+++ RAW DATA

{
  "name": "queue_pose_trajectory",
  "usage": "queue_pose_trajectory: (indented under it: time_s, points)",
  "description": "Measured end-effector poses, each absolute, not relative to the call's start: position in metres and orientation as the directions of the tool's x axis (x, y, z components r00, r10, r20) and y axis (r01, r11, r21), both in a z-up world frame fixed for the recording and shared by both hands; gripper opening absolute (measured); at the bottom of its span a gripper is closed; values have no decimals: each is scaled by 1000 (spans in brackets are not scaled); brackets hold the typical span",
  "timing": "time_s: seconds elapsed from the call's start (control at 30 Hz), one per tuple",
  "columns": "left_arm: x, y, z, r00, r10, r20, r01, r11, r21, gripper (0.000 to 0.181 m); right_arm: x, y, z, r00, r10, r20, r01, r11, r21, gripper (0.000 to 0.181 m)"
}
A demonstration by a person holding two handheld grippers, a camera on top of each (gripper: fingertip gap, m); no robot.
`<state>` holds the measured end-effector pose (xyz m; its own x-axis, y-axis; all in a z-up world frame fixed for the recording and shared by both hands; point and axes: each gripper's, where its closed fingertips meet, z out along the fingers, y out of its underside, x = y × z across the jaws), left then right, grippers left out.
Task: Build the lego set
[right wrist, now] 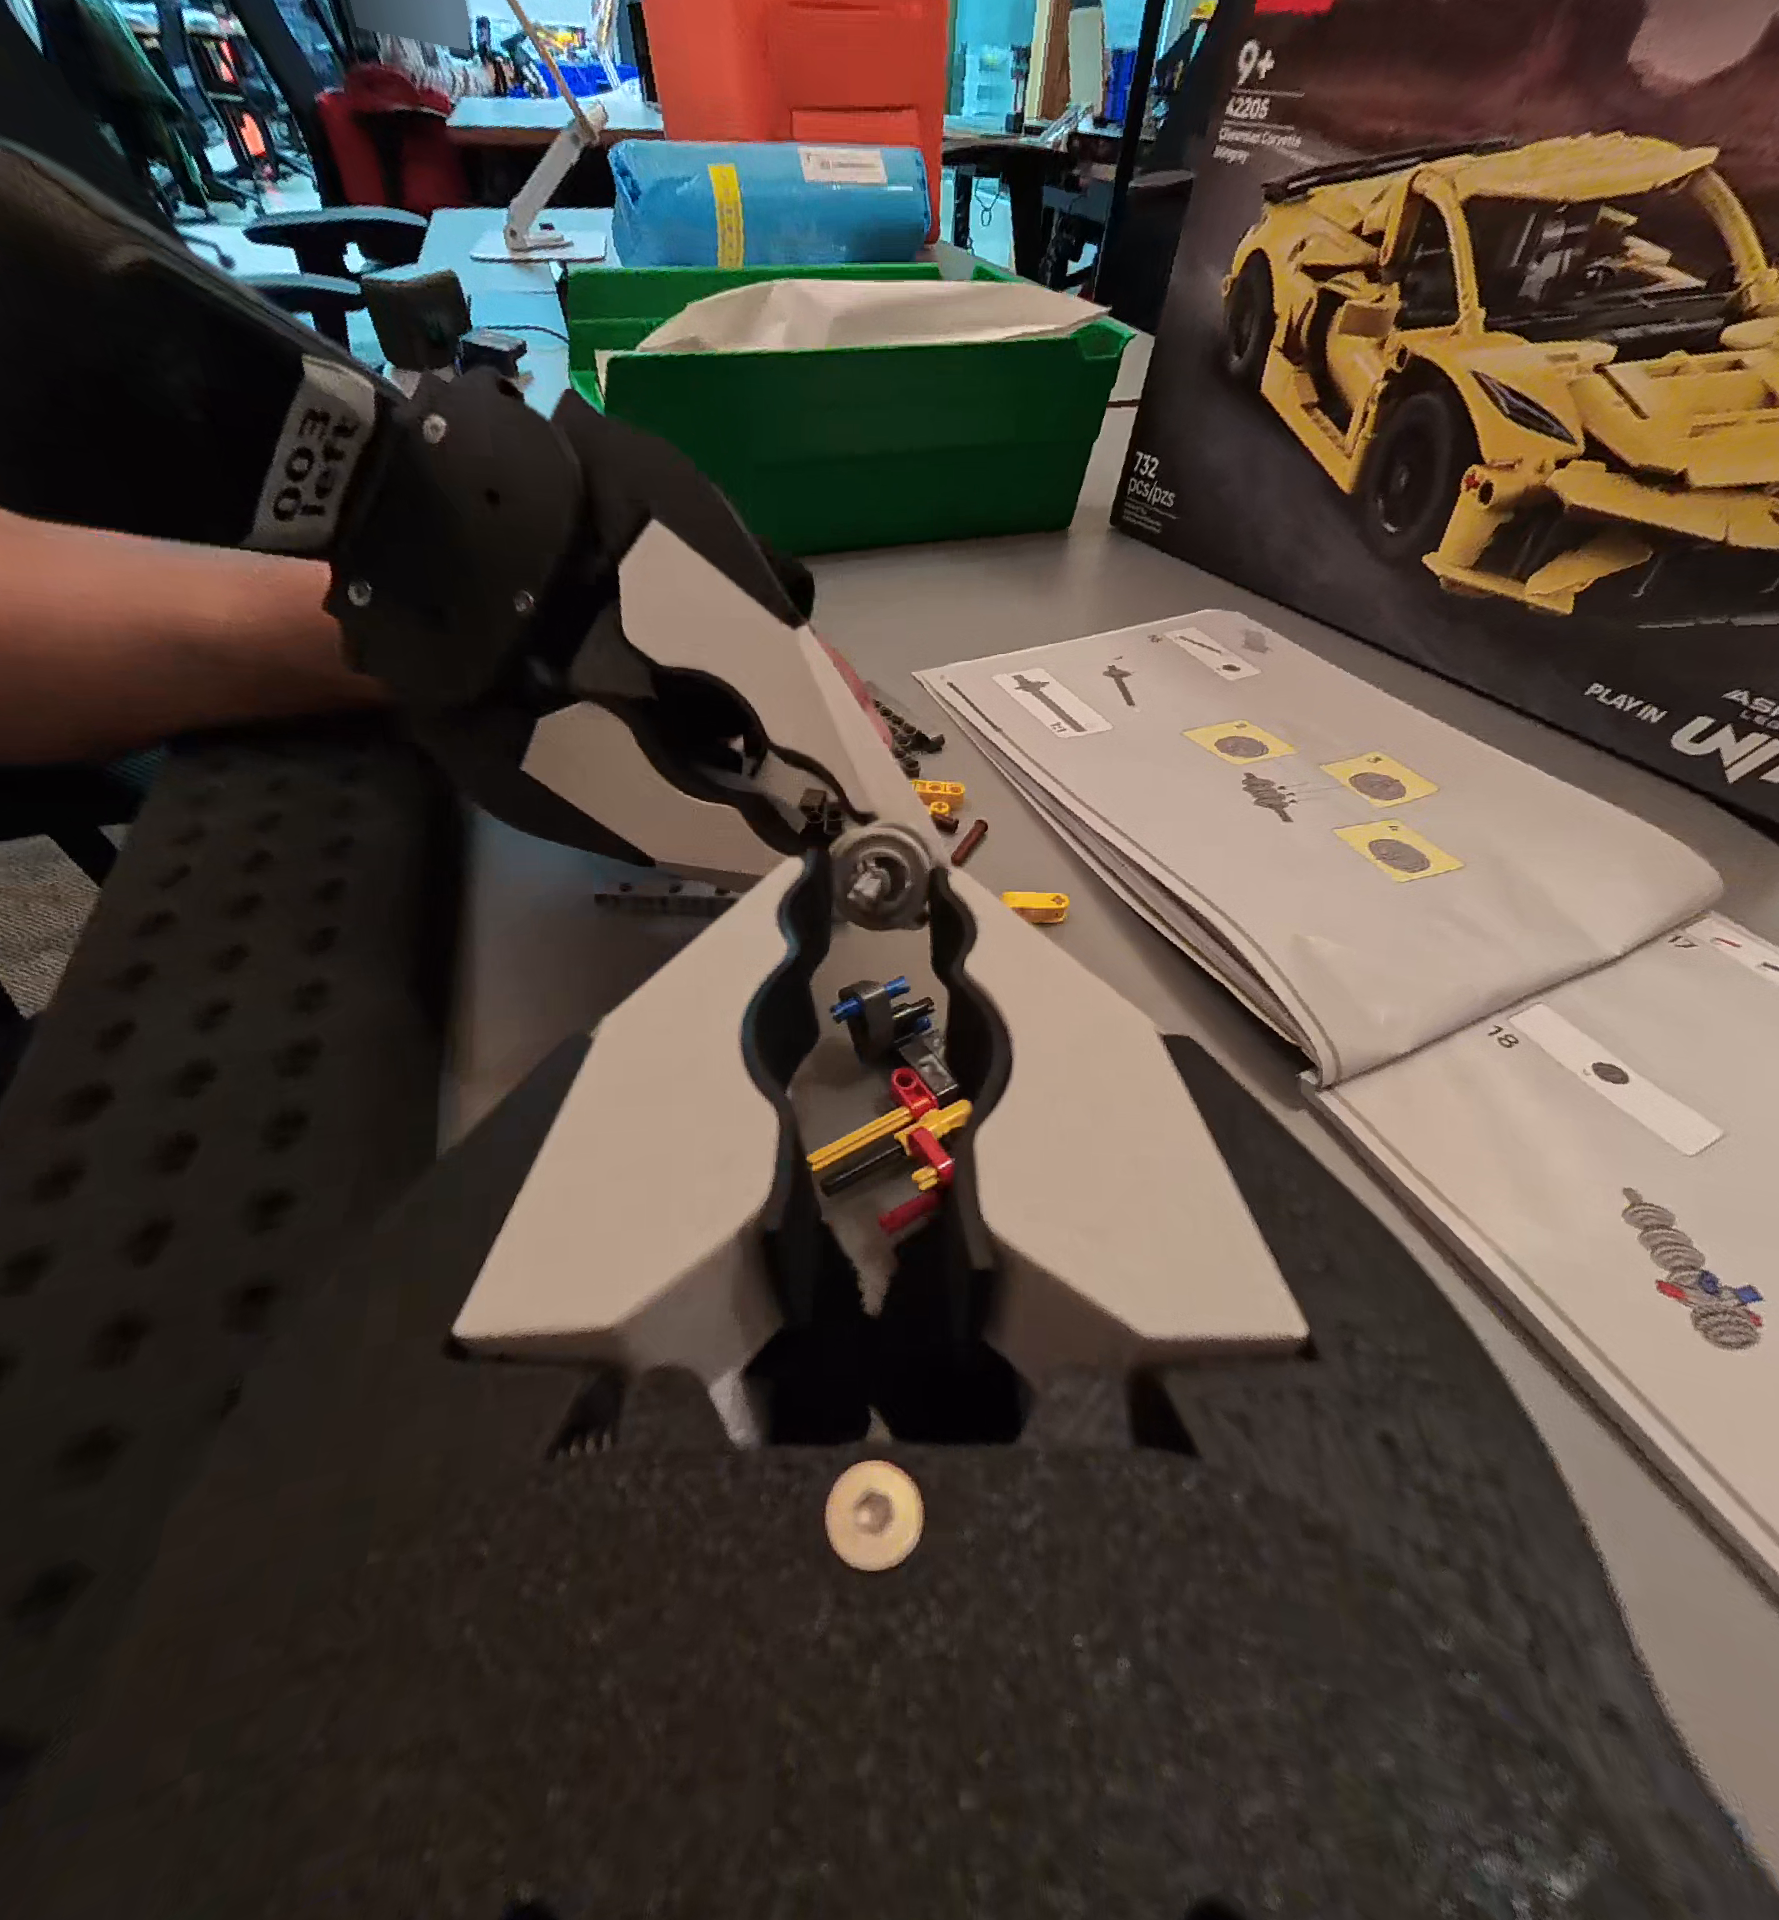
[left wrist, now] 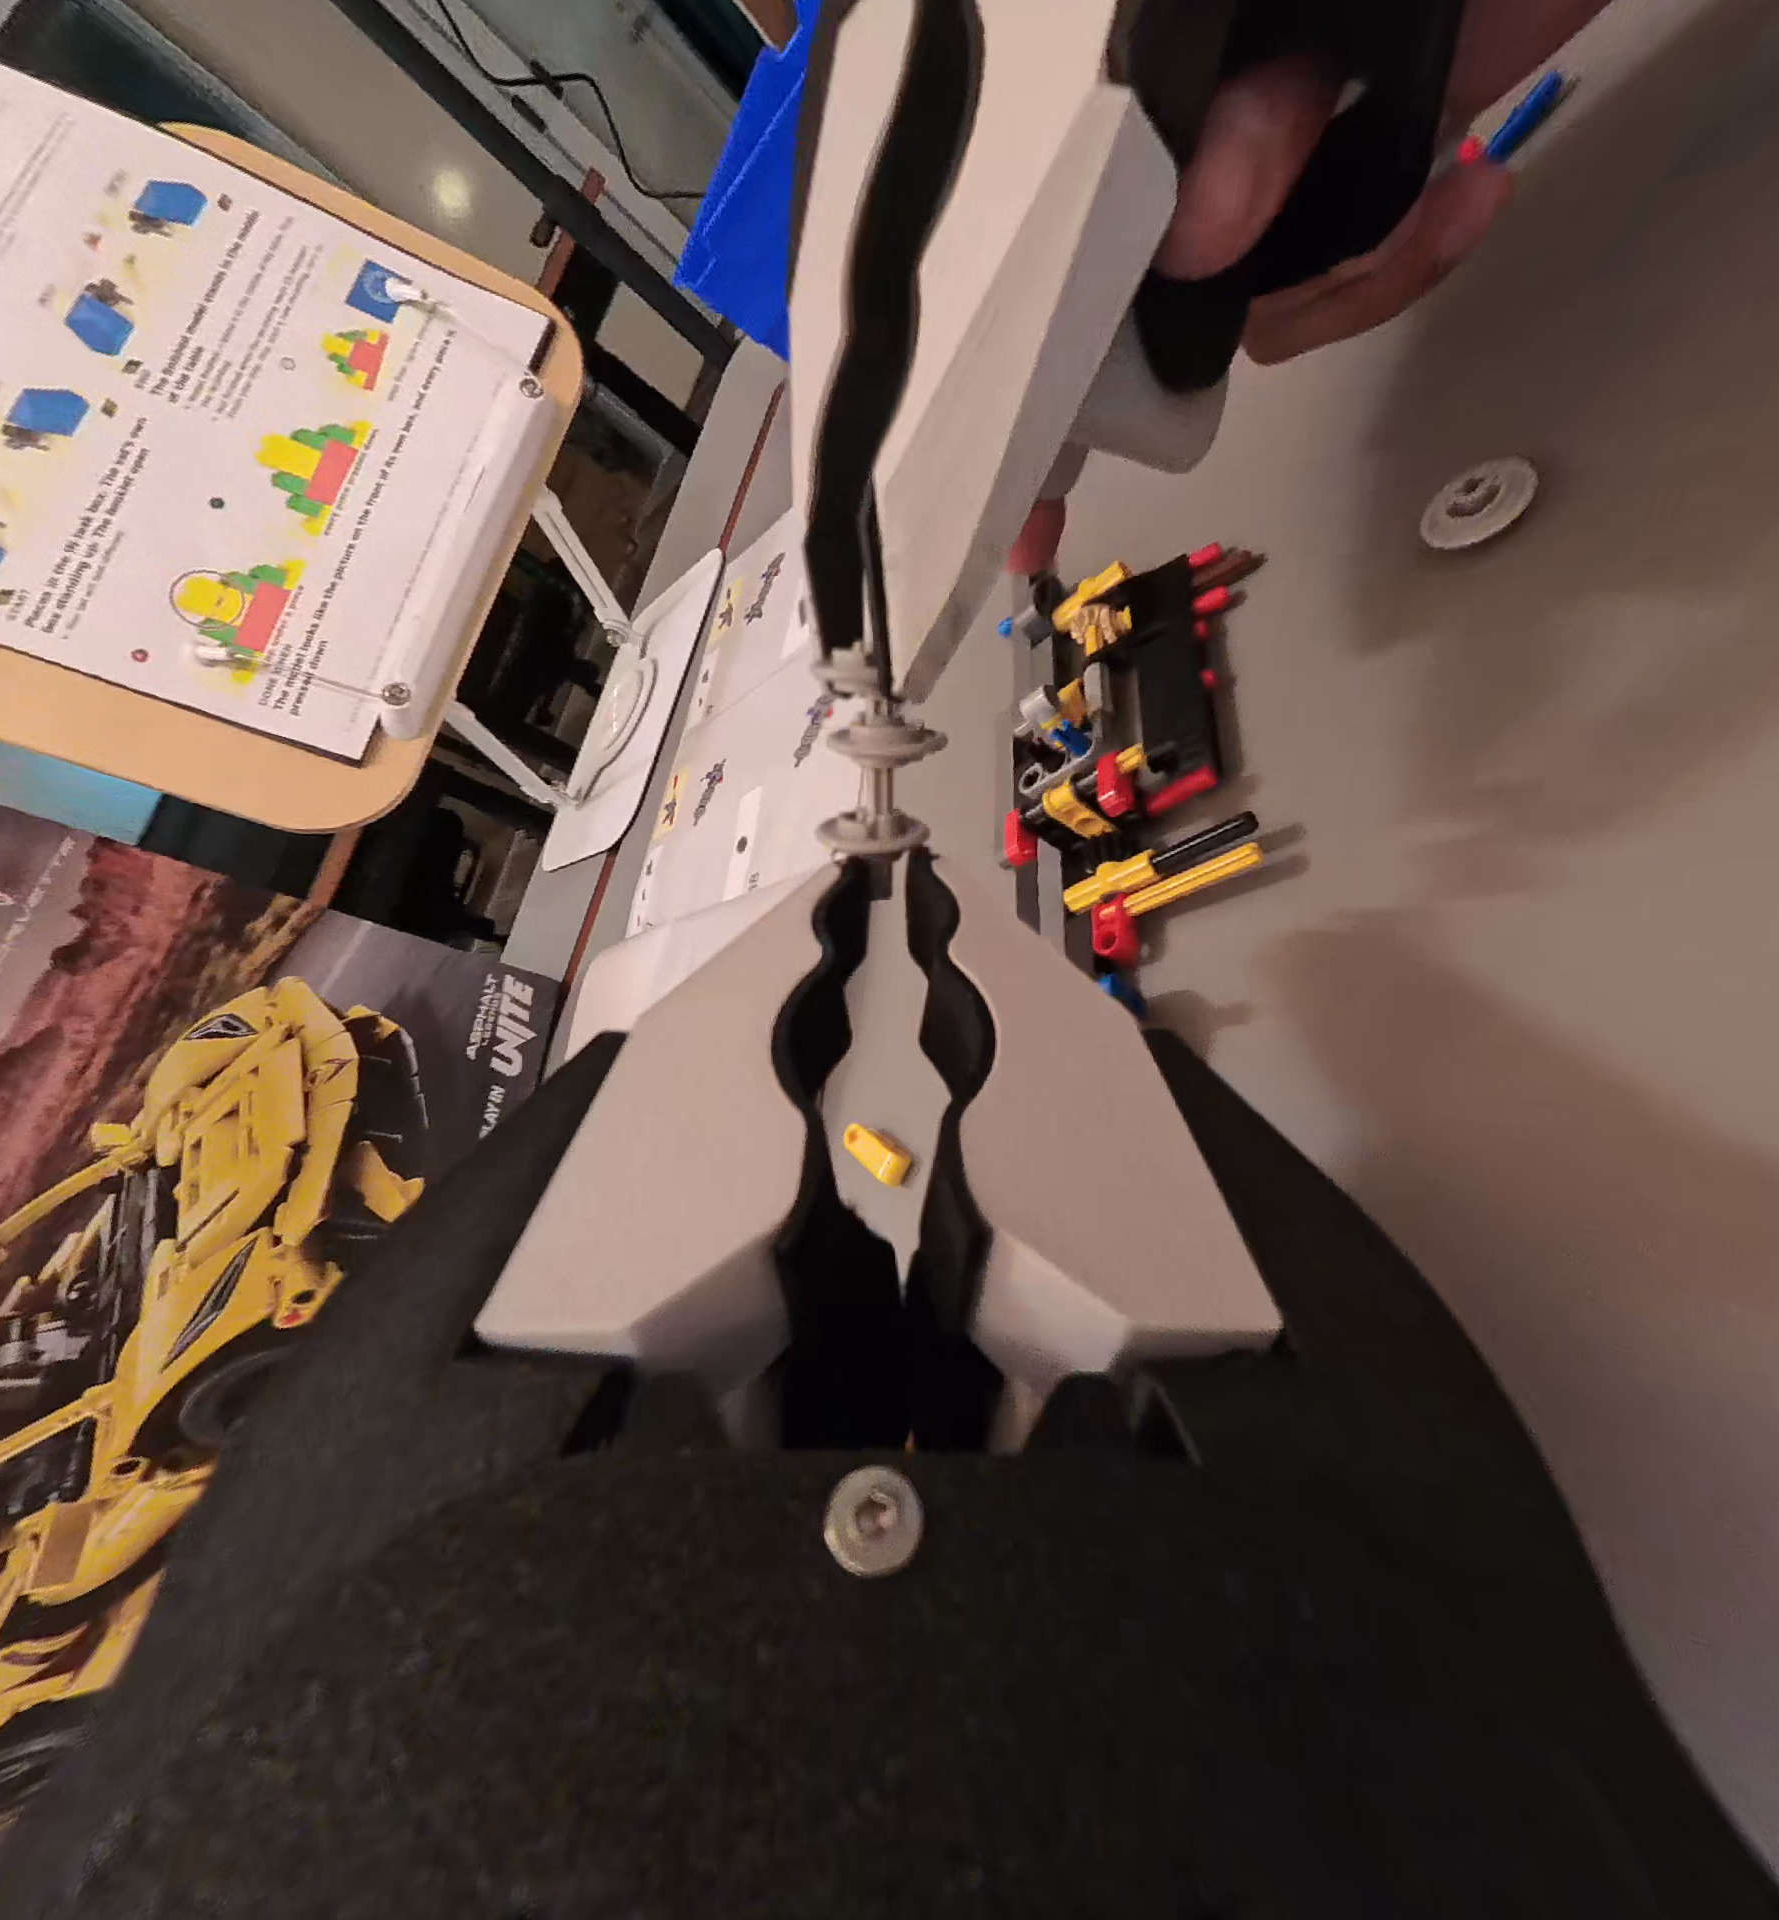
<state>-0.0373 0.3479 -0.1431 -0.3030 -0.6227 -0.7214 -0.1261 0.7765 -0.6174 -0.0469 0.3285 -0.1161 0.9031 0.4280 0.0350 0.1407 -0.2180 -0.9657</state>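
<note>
Grey table top carries everything. Biggest item on it: the set's box with a yellow car printed on the front, standing upright at the far right edge in the right wrist view. Green bin sits behind, white paper inside it. Open instruction booklet lies flat in front of the box.

Left wrist view adds a wooden clipboard stand holding a printed sheet, on a white arm and base.

Partly built black chassis section with yellow and red pins rests on the table, well right of the gripper tips in the left wrist view. Loose yellow and black axles lie just beside it. One light grey disc lies alone farther out. Small yellow connector lies on the table, seen between the left fingers.

Work piece: grey axle with discs, held in the air above the table between both tools.

Left gripper is clenched on the near end of the axle, tips pinching just under the lowest disc. Right gripper is clamped on the other end; its own camera looks end-on at the top disc. A person's hand is wrapped around the right gripper's handle.
</note>
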Motion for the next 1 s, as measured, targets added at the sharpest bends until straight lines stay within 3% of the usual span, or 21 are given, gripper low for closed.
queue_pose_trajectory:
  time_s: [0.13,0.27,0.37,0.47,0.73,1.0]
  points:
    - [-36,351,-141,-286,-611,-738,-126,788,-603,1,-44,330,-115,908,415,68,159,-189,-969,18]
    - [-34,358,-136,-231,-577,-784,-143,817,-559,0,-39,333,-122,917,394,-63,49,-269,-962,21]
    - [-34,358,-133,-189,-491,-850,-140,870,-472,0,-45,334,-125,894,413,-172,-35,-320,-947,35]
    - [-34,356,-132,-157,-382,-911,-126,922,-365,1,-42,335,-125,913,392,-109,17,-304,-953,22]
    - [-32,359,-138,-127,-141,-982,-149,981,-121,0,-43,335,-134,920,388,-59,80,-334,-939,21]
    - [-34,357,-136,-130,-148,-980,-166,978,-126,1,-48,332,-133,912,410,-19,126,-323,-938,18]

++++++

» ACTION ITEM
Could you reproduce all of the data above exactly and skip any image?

» WRITTEN SOLUTION
{
  "name": "queue_pose_trajectory",
  "usage": "queue_pose_trajectory: (indented under it: time_s, points)",
  "description": "Measured end-effector poses, each absolute, not relative to the call's start: position in metres and orientation as the directions of the tool's x axis (x, y, z components r00, r10, r20) and y axis (r01, r11, r21), both in a z-up world frame fixed for the recording and shared by both hands; gripper opening absolute (measured); at the bottom of its span a gripper is closed; values have no decimals: each is scaled by 1000 (spans in brackets are not scaled); brackets hold the typical span",
  "timing": "time_s: seconds elapsed from the call's start (control at 30 Hz), one per tuple",
  "columns": "left_arm: x, y, z, r00, r10, r20, r01, r11, r21, gripper (0.000 to 0.181 m); right_arm: x, y, z, r00, r10, r20, r01, r11, r21, gripper (0.000 to 0.181 m)"
}
A demonstration by a person holding two handheld grippers, a camera on top of each (gripper: fingertip gap, m); no robot.
`<state>` holds the measured end-effector pose (xyz m; its own x-axis, y-axis; all in a z-up world frame fixed for the recording and shared by both hands; point and axes: each gripper's, where its closed fingertips meet, z out along the fingers, y out of its underside, x = y × z across the jaws), left then right, grippers left out.
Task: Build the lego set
[right wrist, now] 
[left wrist, now] 
<state>-0.0373 0.3479 -0.1431 -0.3030 -0.6227 -0.7214 -0.1261 0.7765 -0.6174 -0.0469 0.3285 -0.1161 0.9031 0.4280 0.0350 0.1407 -0.2180 -0.9657</state>
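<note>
Grey table top carries everything. Biggest item on it: the set's box with a yellow car printed on the front, standing upright at the far right edge in the right wrist view. Green bin sits behind, white paper inside it. Open instruction booklet lies flat in front of the box.

Left wrist view adds a wooden clipboard stand holding a printed sheet, on a white arm and base.

Partly built black chassis section with yellow and red pins rests on the table, well right of the gripper tips in the left wrist view. Loose yellow and black axles lie just beside it. One light grey disc lies alone farther out. Small yellow connector lies on the table, seen between the left fingers.

Work piece: grey axle with discs, held in the air above the table between both tools.

Left gripper is clenched on the near end of the axle, tips pinching just under the lowest disc. Right gripper is clamped on the other end; its own camera looks end-on at the top disc. A person's hand is wrapped around the right gripper's handle.
</note>
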Motion for the next 1 s, as measured, targets added at the sharpest bends until straight lines stay within 3% of the usual span, or 21 are given, gripper low for closed.
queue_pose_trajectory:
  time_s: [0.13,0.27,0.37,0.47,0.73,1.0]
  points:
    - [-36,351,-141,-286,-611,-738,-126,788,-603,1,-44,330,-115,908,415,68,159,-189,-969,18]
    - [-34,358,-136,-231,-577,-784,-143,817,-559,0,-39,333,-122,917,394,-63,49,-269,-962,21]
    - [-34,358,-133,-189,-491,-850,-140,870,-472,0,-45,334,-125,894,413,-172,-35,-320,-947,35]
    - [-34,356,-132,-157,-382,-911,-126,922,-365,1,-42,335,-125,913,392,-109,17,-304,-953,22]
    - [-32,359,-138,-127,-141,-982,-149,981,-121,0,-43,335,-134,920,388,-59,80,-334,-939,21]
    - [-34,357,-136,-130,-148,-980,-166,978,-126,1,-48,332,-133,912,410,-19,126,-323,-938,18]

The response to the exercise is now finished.